July 4, 2015

Ovid is already fucked. Mozart is next...



Here is an excerpt from an Op-Ed piece in the last April issue of Columbia University's daily newpaper Columbia Spectator:

During the week spent on Ovid’s “Metamorphoses,” the class was instructed to read the myths of Persephone and Daphne, both of which include vivid depictions of rape and sexual assault. As a survivor of sexual assault, the student described being triggered while reading such detailed accounts of rape throughout the work. However, the student said her professor focused on the beauty of the language and the splendor of the imagery when lecturing on the text. As a result, the student completely disengaged from the class discussion as a means of self-preservation.
     [The Multicultural Affairs Board] proposed that the [University] issue a letter to faculty about potential trigger warnings and suggestions for how to support triggered students. ...that there should be a mechanism for students to communicate their concerns to professors anonymously, as well as a mediation mechanism for students who have identity-based disagreements with professors. Finally, the [University] should create a training program for all professors, including faculty and graduate instructors, which will enable them to constructively facilitate conversations that embrace all identities, share best practices, and think critically about how the Core Curriculum is framed for their students.
____________________________
This expression of Fascist Infantilism, typical of today's American universities, made me wonder how long it will take before Mozart's Don Giovanni is dropped from Music Appreciation courses.  Why would music professors want to jeopardize their jobs by "triggering" survivors of domestic violence with Zerlina's famous aria "Batti, batti":

Beat me, beat me, dear Masetto,
beat your poor Zerlina!
I’ll stand here like a little lamb,
to await your blows.
You can pull out my hair.
Pull out my eyes,
and I’ll still gladly kiss
your dear hands.

Come to think of it, the so-called trigger warnings will have to be slapped on just about every opera in the standard repertoire, which obviously makes this emotionally harmful art form unsuitable for today's college students.

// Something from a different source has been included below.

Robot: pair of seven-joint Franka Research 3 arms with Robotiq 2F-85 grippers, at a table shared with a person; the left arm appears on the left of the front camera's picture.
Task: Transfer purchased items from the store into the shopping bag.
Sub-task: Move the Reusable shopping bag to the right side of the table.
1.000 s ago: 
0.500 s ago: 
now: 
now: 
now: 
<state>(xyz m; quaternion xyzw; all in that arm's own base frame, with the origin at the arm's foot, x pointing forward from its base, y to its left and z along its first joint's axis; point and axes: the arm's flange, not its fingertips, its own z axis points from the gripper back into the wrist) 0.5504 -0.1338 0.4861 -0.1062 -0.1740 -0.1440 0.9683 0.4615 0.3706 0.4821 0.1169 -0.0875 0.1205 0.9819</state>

I suspect that many of the same students, who run to the Dean's Office in tears as soon as they encounter the word 'nigger' in a Mark Twain novel or a slight of womanhood in a Renaissance painting, will enthusiastically shake their bodies later in the day to Rihanna's  glorification of kidnapping, torture, and sexual degradation in her new song Bitch better have my money.  Which, of course, is as it should be.  After all, Rihanna is hot (hey, the camera zooms in on her crotch every five seconds!), while Ovid, Caravaggio, and Mozart are boring, stuffy, and offensive relics of the oppressive, patriarchal, white male hegemony.
 

5 comments:

Bill said...

Like this insanity:

http://www.nationalreview.com/article/419806/political-lefts-favorite-new-buzzword-thomas-sowell

Bill said...

you were saying?.......
http://www.theguardian.com/music/2015/jul/04/placido-domingo-opera-rape-sad-operalia-talent-competition

Bill said...

sorry.... one more example.... they just keep appearing in front of me.....
http://www.nationalreview.com/article/420496/progressive-mass-hysteria

laybl said...

My favorite racist moment occurred at a playground in the Bronx, twelve years ago. I(66, Jewish) was shooting baskets when five Chinese-Americans drove up to the court and asked if I would join in a three-by-three game...of course...so there I was on defense, before the game began, when a teammate shouted, "Let's beat these niggers!"
Does Columbia include "Titus Andronicus" in its curriculum?

Ranapipiens said...

Unless memory fails me (possible, as the last time I read it was more than 40 years ago), the Columbia Spectator is inexact on a couple of points (due maybe to an imprecise translation?).

It's hard to understand why they claim that Daphne's story "include[s] vivid depictions of rape and sexual assault". Ovid describes a frightening pursuit but when Phoebus reaches her, Daphne appeals to her river-god father for help and is saved by immediate transformation into a laurel tree (not an enviable outcome, perhaps, but it's not rape). And Persephone does not figure in the original Metamorphoses, but rather her Roman equivalent, Proserpina.

Nitpicking? Probably. Have I missed their point? Not at all. But an argument is more tenable when its basis is accurate.